**PROBLEM**.
A complete response lists each line of the data below that includes the word "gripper".

**PROVIDED MATERIAL**.
+ + + + + + +

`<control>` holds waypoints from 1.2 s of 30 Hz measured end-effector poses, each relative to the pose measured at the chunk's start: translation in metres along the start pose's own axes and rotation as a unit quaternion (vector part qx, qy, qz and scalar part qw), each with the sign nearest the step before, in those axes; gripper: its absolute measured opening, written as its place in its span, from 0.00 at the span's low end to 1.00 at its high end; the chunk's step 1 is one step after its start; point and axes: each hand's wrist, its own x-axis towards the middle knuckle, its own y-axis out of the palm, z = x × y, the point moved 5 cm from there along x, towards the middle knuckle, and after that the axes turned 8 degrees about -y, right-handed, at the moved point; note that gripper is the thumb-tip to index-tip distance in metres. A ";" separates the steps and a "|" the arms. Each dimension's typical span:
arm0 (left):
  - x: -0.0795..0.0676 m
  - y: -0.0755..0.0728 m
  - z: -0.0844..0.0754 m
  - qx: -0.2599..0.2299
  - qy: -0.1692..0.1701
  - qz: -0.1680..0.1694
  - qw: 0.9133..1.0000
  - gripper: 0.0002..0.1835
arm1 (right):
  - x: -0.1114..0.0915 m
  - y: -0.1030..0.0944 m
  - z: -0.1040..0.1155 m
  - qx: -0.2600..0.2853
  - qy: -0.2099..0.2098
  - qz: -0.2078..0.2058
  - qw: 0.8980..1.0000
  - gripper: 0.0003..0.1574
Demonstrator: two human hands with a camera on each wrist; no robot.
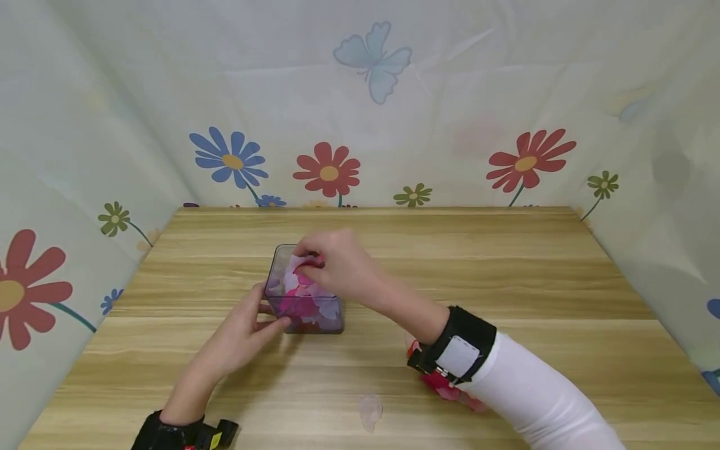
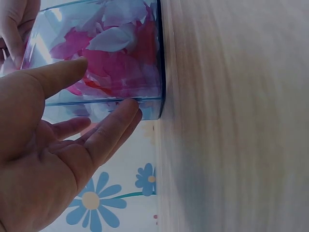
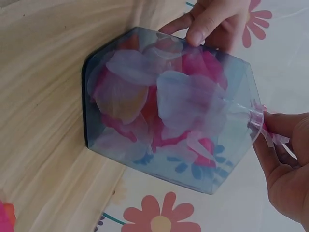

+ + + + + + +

**ANSWER BOX**.
`<control>` holds waypoints from 1.2 s of 30 Hz measured end-effector poses, each relative to the pose measured at the chunk's start: translation in metres along the start pose's own axes and rotation as a unit quaternion (vector part qx, qy, qz and scalar part qw), each with the sign nearest the step before, in those axes; gripper: its absolute measured opening, written as its place in its span, from 0.00 at the span's low end to 1.00 at its high end; the chunk's step 1 is one step after its start; point and axes: each hand's wrist, its own x-axis towards the middle knuckle, its own y-axis out of the palm, z = x × y, the point moved 5 cm from there along x, towards the middle knuckle, and after that the axes turned 8 degrees about -y, right-handed, at the moved point; note that gripper is the thumb-tip to index-tip distance in metres. A ";" separates the steps and a "|" the arms. Each dimension's typical span:
  - gripper: 0.0002..0.1835
  - gripper: 0.0003..0.1574

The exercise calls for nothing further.